▸ Activity
Return the data below exactly, but only from the line containing "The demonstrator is" through the line containing "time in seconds", with both of those lines included.

▸ Excerpted data
# # # # # # #

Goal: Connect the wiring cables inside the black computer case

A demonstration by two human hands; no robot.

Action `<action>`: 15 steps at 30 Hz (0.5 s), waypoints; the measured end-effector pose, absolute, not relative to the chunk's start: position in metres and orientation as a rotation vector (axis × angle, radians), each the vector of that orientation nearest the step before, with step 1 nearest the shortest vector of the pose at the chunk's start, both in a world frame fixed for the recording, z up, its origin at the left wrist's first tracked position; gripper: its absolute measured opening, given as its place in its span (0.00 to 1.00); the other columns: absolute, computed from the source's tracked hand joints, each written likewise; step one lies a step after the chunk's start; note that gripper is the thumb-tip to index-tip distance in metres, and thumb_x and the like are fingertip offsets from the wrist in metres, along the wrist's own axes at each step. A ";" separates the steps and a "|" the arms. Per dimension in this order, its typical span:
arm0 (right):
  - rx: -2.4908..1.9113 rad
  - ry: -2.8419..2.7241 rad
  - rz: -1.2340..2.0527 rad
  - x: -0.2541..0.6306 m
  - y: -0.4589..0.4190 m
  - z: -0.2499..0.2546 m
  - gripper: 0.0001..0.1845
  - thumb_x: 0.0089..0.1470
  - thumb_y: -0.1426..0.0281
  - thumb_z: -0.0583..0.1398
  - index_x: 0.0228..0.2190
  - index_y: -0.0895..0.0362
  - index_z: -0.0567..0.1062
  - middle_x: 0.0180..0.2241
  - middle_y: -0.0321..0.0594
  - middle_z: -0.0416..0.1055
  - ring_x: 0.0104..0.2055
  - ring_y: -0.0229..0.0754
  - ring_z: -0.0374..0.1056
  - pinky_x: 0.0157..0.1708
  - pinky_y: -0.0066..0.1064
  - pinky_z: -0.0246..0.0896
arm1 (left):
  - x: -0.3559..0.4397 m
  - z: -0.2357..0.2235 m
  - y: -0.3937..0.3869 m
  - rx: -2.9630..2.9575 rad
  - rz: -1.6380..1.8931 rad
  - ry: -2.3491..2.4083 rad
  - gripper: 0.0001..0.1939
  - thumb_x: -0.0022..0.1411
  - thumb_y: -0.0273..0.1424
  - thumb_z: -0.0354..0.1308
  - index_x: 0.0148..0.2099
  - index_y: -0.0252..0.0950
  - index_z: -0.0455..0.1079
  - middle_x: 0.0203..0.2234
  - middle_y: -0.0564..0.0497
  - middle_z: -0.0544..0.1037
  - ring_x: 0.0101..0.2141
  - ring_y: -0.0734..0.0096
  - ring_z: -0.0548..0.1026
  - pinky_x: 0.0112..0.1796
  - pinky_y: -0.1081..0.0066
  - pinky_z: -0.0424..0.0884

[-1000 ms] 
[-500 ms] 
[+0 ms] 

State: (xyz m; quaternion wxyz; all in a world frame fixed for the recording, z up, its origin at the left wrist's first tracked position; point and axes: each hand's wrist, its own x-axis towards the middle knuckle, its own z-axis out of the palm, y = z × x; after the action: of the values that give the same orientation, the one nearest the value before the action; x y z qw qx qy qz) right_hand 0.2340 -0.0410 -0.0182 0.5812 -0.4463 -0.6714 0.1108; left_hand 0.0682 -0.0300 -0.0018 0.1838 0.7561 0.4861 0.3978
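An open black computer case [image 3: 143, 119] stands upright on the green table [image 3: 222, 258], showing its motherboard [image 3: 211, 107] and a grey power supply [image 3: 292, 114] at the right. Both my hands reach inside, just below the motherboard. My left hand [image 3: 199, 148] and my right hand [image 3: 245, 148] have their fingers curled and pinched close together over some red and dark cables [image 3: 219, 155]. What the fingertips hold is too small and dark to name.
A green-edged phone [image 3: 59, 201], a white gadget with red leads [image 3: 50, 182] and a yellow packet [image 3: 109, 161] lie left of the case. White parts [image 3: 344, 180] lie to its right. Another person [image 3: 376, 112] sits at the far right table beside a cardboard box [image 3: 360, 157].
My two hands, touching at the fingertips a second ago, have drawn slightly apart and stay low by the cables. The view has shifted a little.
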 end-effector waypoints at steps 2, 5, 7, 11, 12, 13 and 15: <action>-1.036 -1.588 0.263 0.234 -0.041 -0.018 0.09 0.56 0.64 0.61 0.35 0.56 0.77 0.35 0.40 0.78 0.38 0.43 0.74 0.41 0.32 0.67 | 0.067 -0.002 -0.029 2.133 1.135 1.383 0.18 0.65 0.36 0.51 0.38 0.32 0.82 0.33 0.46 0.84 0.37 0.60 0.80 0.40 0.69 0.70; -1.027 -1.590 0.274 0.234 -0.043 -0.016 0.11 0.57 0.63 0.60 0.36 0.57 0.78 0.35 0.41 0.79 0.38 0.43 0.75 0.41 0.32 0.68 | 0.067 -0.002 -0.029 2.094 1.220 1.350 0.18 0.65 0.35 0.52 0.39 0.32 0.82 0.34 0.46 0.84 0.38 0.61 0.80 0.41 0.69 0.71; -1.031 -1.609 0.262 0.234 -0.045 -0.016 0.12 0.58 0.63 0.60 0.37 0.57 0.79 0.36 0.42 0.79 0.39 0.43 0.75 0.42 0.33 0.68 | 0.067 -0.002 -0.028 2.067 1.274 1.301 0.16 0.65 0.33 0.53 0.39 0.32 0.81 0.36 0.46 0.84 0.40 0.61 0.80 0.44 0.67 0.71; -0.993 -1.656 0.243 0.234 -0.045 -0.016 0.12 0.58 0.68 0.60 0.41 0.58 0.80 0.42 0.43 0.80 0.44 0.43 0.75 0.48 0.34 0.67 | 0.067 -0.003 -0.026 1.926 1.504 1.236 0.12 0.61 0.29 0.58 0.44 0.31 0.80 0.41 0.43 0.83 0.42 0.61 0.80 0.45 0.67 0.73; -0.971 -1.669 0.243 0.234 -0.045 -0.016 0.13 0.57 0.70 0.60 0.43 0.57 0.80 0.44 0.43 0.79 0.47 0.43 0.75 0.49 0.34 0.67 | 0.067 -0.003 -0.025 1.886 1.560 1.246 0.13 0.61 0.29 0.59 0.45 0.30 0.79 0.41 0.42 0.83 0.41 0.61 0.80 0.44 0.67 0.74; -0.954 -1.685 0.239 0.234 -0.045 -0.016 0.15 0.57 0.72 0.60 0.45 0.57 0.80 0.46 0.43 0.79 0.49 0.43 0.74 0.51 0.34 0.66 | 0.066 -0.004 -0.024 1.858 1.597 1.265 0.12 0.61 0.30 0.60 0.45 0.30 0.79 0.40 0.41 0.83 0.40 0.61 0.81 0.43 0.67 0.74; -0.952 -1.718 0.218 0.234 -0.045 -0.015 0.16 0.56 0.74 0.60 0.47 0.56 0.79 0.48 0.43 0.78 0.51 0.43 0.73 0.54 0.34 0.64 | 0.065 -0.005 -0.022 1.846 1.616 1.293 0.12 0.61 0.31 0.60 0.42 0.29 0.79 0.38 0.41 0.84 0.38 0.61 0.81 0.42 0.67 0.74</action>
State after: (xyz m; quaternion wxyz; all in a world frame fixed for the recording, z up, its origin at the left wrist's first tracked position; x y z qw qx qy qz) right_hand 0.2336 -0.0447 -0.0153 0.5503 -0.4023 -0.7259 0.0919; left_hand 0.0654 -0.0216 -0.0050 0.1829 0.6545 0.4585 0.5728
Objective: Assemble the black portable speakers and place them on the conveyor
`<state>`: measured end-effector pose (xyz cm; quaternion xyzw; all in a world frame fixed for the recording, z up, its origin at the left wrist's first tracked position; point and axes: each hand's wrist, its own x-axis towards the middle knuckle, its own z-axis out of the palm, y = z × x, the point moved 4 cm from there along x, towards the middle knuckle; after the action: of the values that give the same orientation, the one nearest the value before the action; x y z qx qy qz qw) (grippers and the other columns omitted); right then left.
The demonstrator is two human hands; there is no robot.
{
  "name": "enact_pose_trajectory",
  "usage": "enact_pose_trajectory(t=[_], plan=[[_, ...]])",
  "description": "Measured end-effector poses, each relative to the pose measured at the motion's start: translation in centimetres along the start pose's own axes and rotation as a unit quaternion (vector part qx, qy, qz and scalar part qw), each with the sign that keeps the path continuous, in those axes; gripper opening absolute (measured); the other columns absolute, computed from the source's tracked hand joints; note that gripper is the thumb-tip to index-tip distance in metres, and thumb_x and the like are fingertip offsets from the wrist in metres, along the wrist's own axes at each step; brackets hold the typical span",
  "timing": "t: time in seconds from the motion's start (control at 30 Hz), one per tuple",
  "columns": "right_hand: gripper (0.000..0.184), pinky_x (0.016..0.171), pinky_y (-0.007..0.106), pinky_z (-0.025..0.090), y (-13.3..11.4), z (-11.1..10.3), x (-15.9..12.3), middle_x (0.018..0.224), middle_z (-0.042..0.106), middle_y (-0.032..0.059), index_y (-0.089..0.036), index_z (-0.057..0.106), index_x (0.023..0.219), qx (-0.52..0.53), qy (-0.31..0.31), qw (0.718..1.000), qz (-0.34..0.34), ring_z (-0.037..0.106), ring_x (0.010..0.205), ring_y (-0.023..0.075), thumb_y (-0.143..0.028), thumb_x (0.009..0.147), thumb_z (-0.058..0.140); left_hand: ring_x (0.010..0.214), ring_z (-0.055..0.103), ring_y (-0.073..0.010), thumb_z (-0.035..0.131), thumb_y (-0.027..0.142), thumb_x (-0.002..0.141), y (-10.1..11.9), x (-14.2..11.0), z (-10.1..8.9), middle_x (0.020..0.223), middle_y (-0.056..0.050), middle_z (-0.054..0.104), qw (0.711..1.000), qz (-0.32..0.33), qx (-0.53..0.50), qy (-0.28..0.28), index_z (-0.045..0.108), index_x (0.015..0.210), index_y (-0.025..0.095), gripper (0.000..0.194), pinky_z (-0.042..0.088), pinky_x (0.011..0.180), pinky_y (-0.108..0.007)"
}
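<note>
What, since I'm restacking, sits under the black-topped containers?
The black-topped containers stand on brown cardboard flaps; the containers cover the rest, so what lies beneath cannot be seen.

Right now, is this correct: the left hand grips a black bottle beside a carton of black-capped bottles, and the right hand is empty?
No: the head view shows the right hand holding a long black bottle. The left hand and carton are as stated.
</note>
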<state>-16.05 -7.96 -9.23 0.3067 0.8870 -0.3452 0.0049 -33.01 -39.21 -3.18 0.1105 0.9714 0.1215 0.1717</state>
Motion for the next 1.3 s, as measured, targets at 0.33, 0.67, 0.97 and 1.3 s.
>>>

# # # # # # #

▸ Task response
The demonstrator is two human hands; there is no robot.
{
  "name": "enact_pose_trajectory",
  "usage": "enact_pose_trajectory(t=[_], plan=[[_, ...]])",
  "description": "Measured end-effector poses, each relative to the pose measured at the motion's start: translation in centimetres along the start pose's own axes and rotation as a unit quaternion (vector part qx, qy, qz and scalar part qw), each with the sign that keeps the path continuous, in those axes; gripper opening absolute (measured); the other columns absolute, computed from the source's tracked hand joints; note that gripper is the thumb-tip to index-tip distance in metres, and thumb_x and the like are fingertip offsets from the wrist in metres, along the wrist's own axes at each step; brackets hold the typical span",
  "timing": "t: time in seconds from the motion's start (control at 30 Hz), one per tuple",

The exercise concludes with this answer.